Upon the termination of this Agreement for any reason, in accordance with the
terms arid conditions set forth in this Section, each party shall bear all of
it's own costs and expenses and no party shall be liable to the other.
10. POST CLOSING ITEMS
Within 45 days after the Closing, Laredo shall file with the Securities and
Exchange Commission and any state security regulatory authority such forms as
are required under applicable federal and state securities laws in connection
with the transactions contemplated hereunder.

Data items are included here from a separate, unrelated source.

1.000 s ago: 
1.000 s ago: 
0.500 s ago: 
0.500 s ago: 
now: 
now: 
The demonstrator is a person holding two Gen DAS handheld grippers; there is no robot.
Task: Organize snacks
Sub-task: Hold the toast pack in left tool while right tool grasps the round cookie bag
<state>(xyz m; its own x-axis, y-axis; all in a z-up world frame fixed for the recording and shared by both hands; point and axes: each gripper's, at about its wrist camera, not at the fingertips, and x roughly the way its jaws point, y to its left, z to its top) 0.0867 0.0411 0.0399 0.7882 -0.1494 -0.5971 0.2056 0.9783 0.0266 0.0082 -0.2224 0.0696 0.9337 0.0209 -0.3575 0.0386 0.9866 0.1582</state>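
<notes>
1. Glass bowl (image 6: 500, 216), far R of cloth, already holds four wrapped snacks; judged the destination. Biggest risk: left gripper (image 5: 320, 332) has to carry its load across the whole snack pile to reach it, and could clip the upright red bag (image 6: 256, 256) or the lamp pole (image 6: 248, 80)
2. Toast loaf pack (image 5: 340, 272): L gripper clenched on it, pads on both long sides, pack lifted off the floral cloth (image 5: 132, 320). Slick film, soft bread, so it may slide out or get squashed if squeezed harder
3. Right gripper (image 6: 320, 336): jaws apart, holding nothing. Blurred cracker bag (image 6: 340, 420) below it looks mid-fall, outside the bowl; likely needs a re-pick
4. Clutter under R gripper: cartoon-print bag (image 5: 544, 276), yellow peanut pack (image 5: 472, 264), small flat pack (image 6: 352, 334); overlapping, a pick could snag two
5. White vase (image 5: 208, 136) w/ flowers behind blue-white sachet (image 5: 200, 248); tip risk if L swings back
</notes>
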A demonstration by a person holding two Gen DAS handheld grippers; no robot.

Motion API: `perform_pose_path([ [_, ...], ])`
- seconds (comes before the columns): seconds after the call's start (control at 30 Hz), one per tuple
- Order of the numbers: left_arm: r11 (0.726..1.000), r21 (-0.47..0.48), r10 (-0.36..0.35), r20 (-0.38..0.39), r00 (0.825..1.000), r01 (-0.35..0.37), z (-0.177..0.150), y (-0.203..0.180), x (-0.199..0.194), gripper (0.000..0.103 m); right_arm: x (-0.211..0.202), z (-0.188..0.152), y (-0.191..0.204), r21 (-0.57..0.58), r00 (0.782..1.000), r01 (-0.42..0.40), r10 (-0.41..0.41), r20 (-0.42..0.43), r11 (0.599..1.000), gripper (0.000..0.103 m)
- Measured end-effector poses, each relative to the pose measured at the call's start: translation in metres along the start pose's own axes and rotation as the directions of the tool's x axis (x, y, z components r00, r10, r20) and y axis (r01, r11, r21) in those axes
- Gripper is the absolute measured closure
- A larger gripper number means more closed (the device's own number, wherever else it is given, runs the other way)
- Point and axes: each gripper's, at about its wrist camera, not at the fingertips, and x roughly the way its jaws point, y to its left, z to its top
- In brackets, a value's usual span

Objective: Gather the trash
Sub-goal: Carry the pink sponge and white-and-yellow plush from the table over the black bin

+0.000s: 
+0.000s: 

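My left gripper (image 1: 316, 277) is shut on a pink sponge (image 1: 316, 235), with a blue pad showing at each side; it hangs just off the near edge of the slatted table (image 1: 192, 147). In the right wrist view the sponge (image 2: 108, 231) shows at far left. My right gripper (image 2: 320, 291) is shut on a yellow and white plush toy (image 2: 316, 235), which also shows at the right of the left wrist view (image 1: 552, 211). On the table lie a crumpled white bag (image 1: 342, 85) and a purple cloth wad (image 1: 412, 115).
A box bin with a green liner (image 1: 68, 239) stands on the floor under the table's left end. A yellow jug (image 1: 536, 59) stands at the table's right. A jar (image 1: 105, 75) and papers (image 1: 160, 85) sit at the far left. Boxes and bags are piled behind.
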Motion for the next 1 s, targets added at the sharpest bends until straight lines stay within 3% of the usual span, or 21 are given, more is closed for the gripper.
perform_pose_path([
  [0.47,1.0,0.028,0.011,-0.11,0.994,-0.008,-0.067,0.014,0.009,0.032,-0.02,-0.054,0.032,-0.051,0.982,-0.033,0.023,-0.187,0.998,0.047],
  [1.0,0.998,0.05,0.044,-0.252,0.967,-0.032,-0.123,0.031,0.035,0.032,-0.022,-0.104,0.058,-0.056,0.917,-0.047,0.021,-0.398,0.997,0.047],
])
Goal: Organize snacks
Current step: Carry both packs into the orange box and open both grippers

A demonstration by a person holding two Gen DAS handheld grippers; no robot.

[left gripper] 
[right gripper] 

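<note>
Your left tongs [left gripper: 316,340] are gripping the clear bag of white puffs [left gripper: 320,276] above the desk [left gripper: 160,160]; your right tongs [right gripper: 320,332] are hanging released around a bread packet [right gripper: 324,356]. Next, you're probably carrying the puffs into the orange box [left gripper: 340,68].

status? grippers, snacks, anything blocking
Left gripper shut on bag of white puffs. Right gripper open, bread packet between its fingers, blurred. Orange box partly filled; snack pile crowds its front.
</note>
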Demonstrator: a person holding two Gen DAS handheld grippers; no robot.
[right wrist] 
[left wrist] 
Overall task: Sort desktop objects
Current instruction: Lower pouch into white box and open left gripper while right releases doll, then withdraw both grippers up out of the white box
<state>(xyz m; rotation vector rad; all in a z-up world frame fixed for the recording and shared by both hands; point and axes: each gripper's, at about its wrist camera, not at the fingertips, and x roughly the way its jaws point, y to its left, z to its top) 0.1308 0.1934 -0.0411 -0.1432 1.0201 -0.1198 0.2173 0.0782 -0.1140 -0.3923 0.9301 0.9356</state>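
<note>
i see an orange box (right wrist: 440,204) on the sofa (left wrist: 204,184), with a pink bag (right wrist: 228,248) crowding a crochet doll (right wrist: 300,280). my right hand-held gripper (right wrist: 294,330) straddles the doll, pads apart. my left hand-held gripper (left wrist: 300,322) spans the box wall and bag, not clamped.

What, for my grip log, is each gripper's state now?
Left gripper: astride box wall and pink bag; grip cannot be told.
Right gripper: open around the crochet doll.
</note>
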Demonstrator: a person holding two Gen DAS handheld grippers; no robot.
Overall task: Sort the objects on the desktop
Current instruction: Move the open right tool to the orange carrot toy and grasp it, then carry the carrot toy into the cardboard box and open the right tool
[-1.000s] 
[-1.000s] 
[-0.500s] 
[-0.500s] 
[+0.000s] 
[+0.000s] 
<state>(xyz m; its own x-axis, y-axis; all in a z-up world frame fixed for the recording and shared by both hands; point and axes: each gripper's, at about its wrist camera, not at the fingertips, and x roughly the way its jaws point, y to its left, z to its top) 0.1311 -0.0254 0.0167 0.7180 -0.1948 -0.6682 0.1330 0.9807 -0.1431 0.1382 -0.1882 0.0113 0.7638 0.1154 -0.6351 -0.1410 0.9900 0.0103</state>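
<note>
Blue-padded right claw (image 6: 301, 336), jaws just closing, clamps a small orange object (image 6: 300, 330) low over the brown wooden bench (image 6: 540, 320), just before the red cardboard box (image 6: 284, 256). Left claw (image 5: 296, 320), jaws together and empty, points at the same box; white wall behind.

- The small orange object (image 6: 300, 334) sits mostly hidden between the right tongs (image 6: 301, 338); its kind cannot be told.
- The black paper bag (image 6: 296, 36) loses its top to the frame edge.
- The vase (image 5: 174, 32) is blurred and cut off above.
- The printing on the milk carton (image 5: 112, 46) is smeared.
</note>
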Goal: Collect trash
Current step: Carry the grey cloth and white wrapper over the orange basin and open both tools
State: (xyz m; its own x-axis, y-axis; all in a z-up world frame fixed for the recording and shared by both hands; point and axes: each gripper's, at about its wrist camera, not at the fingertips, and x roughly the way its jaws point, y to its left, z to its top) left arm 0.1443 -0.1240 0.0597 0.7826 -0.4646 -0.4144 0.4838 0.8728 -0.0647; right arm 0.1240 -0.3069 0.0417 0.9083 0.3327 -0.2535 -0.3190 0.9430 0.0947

11. ENTIRE AGREEMENT; WAIVER OF BREACH
Except insofar as such other agreements are specifically referred to herein or
are incorporated herein by reference, this Agreement constitutes the entire
agreement between the parties and supersedes any prior agreement or
understanding among them in respect of the subject matter hereof, and there are
no other agreements, written or oral, nor may the Agreement be modified except
in writing and executed by all of the parties hereto, and no waiver of any
breach or condition of this Agreement shall be deemed to have occurred unless
such waiver is in writing, signed by the party against whom enforcement is
sought, and no waiver shall be claimed to be a waiver of any subsequent breach
or condition of a like or different nature.
12. NO THIRD PARTY BENEFICIARIES
The provisions of this Agreement are for the exclusive benefit of the parties
who are signatories hereto and their permitted successors and assigns, and no
third party shall be a beneficiary or, have any rights by virtue of this
Agreement.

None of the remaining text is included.